What the exercise asks |
Copy out each line of the material in which the word "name" appears.
▼
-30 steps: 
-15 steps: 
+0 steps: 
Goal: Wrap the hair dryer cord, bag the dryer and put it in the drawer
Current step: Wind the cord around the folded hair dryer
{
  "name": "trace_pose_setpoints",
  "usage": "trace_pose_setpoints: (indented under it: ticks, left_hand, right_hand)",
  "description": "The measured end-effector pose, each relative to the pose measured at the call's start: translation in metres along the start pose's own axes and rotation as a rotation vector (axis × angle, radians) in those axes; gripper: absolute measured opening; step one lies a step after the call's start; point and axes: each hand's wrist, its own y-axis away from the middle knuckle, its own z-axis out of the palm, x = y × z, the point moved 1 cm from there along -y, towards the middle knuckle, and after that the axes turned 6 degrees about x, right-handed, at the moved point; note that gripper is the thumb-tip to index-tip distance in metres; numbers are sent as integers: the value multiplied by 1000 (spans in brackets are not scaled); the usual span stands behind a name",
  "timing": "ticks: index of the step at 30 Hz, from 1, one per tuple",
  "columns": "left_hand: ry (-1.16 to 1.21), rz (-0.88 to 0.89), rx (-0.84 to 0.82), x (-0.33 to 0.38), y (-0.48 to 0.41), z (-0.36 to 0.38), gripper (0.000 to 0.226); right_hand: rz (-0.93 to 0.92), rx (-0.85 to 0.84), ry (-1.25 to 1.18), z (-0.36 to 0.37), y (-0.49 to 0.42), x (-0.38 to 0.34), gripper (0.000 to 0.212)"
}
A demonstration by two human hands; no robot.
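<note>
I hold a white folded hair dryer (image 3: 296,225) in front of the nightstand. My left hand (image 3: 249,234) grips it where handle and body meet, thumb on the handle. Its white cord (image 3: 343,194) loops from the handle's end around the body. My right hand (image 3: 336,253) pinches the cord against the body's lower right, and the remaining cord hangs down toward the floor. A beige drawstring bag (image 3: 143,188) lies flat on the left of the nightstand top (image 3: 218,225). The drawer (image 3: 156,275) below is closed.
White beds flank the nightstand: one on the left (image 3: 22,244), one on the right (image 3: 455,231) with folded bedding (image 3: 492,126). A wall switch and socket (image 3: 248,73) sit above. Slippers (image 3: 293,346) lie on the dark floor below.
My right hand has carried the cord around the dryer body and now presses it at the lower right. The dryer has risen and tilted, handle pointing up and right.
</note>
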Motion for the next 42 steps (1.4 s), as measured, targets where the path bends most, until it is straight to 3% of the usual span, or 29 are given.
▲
Solution to this task |
  "name": "trace_pose_setpoints",
  "description": "The measured end-effector pose, each relative to the pose measured at the call's start: translation in metres along the start pose's own axes and rotation as a rotation vector (axis × angle, radians) in those axes; gripper: absolute measured opening; step one lies a step after the call's start; point and axes: each hand's wrist, its own y-axis away from the middle knuckle, its own z-axis out of the palm, x = y × z, the point moved 1 cm from there along -y, towards the middle knuckle, and after that the axes turned 6 degrees about x, right-handed, at the moved point; note that gripper is the thumb-tip to index-tip distance in metres; numbers are sent as integers: the value multiplied by 1000 (spans in brackets are not scaled); the usual span stands behind a name",

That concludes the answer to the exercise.